Lia took a step back, curled her hand on the rope testing the weight, then leaped forward, gliding to the wall. She tugged upward, quickly climbing to the top.

“Clear?” she asked, but before Rockman could answer she started over, realizing she couldn’t be seen because of the way the wall angled.

“Why are you asking if the coast is clear if you’re not going to listen to me?” complained the runner.

“I do nothing
but
listen to you,” she whispered on the other side. “Which way?”

“The stairway on your left.”

The outer wall of the castle was irregularly shaped, extending around three sides of a courtyard, which was set off from the keep by another wall. That wall was fifteen feet higher than the one Lia was on; the main part of the castle towered another twenty-five feet or so. There was a guard post beyond the steps, though Lia couldn’t see into it from where she was huddled. She took out her handheld, scanning for security devices, even though the Art Room had already analyzed satellite data and found none. When she confirmed that the area in front and below was clear, she began moving toward the steps.
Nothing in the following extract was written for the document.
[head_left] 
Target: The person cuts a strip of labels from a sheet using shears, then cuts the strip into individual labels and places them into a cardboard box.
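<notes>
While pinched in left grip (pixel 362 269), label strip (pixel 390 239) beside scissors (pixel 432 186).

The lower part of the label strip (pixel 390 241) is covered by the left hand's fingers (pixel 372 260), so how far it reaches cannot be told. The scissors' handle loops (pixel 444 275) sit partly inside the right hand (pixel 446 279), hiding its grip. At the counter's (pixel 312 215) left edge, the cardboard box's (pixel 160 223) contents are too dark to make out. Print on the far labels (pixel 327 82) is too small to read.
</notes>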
“Helicopter coming,” said Rockman as she reached them.

“Yeah, I hear it.”

“They’ll be able to see you from above.”

“That guard post?”

“Yeah, it’s empty—go!”

She went back up the steps and trotted along the wall to the guard post, which covered an angle in the outer wall. While the roof was open—there would have been boards there during the castle’s active days as a fortress—a thick ledge of stone blocks provided an easy place to avoid detection from the air.

The helicopter, meanwhile, had grown louder and louder.

“I think that chopper’s going to land here,” she told Rockman.

“People moving in the main building.”

“Dean?”

“No. Wait—he’s going in the opposite direction. Lia, stay where you are.”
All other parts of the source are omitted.